石墨導熱片100為片狀的石墨(Graphite),石墨烯為碳原子的六邊形鍵結相連構成的多層層疊結構,其可以是天然石墨或是人工石墨,天然石墨 的熱傳導係數(K)約為600W/(m.K)以上,而人工石墨的熱傳導係數(K)約為1500W/(m.K)以上。石墨導熱片100的其中一面用以吸收發熱源10產生的熱能,並且將該些熱能傳導擴散至石墨導熱片100的各部分。 The graphite thermal conductive sheet 100 is a sheet-shaped graphite (Graphite), and graphene is a multi-layer laminated structure formed by connecting hexagonal bonds of carbon atoms, which may be natural graphite or artificial graphite, natural graphite The thermal conductivity coefficient (K) is about 600W / (m.K) or more, while the artificial graphite thermal conductivity coefficient (K) is about 1500W / (m.K) or more. One side of the graphite heat-conducting sheet 100 is used to absorb the heat energy generated by the heat-generating source 10 and to conduct and diffuse the heat energy to each part of the graphite heat-conducting sheet 100.
熱輻射層200覆蓋在石墨導熱片100的另一面。於本實施例中熱輻射層200為片狀熱輻射材料製成,其較佳地為一片片狀的石墨烯(Graphene)所構成,石墨烯為碳原子的六邊形鍵結相連構成的單層平面狀鍵結構。其中,片狀的石墨烯可以是單一的片狀石墨烯,也可以是複數片狀石墨烯平鋪相接而構成。熱輻射層200與石墨導熱片100之間夾設有一黏著層300,藉由黏著層300將熱輻射層200黏著固定在石墨導熱片100之上,而且熱輻射層200覆蓋有一保護層400,保護層400為絕緣且能夠被熱輻射穿透,其保護層400較佳地是由PET(聚對苯二甲酸乙二酯;polyethylene terephthalate)製成。
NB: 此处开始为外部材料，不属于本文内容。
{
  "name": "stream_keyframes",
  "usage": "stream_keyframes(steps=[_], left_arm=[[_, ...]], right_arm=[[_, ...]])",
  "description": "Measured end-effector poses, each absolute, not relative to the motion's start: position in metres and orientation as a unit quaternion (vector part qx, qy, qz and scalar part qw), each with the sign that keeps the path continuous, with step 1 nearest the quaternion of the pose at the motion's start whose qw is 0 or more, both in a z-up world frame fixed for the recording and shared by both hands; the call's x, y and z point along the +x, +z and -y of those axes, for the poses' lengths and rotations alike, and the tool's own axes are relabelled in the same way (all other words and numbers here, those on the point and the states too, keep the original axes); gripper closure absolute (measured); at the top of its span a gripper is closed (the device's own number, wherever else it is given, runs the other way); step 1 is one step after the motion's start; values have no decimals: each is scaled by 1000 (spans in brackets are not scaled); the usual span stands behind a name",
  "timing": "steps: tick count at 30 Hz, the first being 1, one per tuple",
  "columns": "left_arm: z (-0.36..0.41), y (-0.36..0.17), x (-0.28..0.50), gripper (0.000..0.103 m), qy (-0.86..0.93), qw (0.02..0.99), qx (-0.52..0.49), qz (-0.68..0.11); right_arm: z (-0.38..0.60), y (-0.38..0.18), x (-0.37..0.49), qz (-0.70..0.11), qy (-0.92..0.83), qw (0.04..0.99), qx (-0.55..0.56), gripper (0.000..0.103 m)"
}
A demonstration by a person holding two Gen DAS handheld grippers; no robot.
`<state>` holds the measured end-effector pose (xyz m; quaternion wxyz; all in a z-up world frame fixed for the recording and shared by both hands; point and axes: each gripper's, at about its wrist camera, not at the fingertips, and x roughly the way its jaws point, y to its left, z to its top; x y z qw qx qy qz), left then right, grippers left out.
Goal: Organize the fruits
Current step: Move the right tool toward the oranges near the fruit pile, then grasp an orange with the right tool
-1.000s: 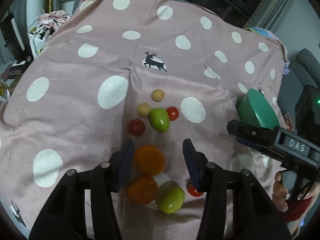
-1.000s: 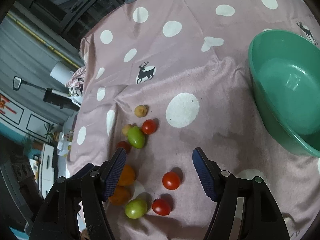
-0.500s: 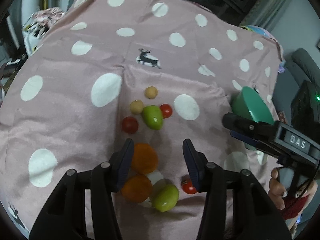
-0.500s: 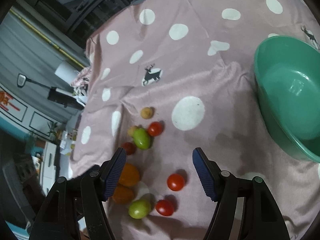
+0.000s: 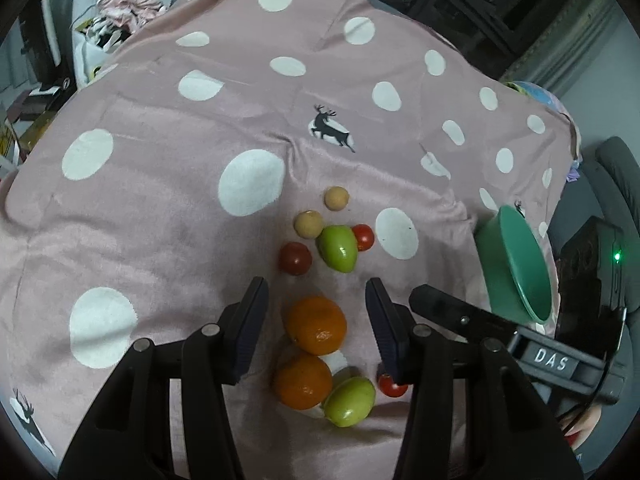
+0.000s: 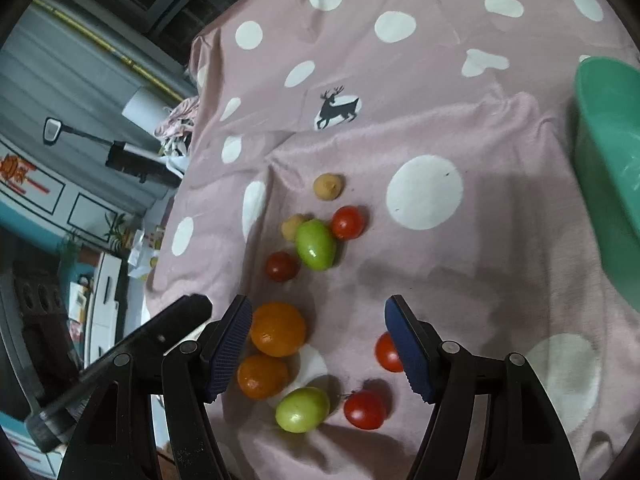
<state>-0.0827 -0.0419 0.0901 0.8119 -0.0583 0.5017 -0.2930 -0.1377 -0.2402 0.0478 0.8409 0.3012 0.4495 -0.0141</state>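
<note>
Loose fruit lies on a pink spotted cloth [image 5: 160, 220]: two oranges [image 5: 316, 324] [image 5: 303, 380], two green fruits [image 5: 338, 248] [image 5: 350, 400], small red tomatoes [image 5: 295, 258] [image 6: 365, 409] and two tan round fruits [image 5: 336, 198]. My left gripper [image 5: 316, 320] hovers open over the upper orange, with gaps on both sides. My right gripper [image 6: 320, 340] is open above bare cloth, the oranges [image 6: 278, 328] by its left finger. A tomato [image 6: 384, 354] is half hidden behind its right finger. The empty green bowl [image 6: 608, 160] stands at the right.
The right gripper's black body [image 5: 480, 328] reaches in from the right in the left wrist view, close to the bowl [image 5: 516, 264]. The left gripper's body [image 6: 132, 352] shows at the lower left in the right wrist view. The cloth drops off beyond its left edge toward room clutter.
In the right wrist view the fruit has slid toward the centre and grown larger, and the bowl has shifted toward the right edge. The left wrist view has rolled slightly. Both grippers' jaws are unchanged.
</note>
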Motion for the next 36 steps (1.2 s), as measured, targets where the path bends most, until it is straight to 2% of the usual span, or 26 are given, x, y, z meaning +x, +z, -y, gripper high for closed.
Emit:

由於片狀的石墨烯難以直接覆蓋在石墨導熱片100上,因此片狀的石墨較佳地先行形成在黏著層300或是保護層400再貼附至石墨導熱片100。 The heat radiation layer 200 covers the other surface of the graphite thermal conductive sheet 100. In this embodiment, the heat radiation layer 200 is made of a sheet-shaped heat radiation material, which is preferably composed of a sheet of graphene (Graphene), and the graphene is a single unit formed by connecting hexagonal bonds of carbon atoms Layered planar key structure. Among them, the sheet-shaped graphene may be a single sheet-shaped graphene, or may be composed of a plurality of sheet-shaped graphenes tiled together. An adhesive layer 300 is interposed between the heat radiation layer 200 and the graphite heat conductive sheet 100, and the heat radiation layer 200 is adhered and fixed on the graphite heat conductive sheet 100 by the adhesive layer 300, and the heat radiation layer 200 is covered with a protective layer 400 to protect The layer 400 is insulating and can be penetrated by thermal radiation, and its protective layer 400 is preferably made of PET (polyethylene terephthalate; polyethylene terephthalate). Since it is difficult for sheet-shaped graphene to directly cover the graphite thermal conductive sheet 100, the sheet-shaped graphite is preferably formed on the adhesive layer 300 or the protective layer 400 before being attached to the graphite thermal conductive sheet 100.
參閱圖2,本發明之第二實施例提供一種石墨材料散熱片,其用以對應一發熱源10設置以進行輻射散熱,其中發熱源10利如IC晶片。於本實施例中,本發明的石墨材料散熱片包含有一石墨導熱片100以及一熱輻射層200。 Referring to FIG. 2, a second embodiment of the present invention provides a graphite heat sink, which is configured to correspond to a heat source 10 for radiant heat dissipation, wherein the heat source 10 is preferably an IC chip. In this embodiment, the graphite heat sink of the present invention includes a graphite thermal conductive sheet 100 and a heat radiation layer 200.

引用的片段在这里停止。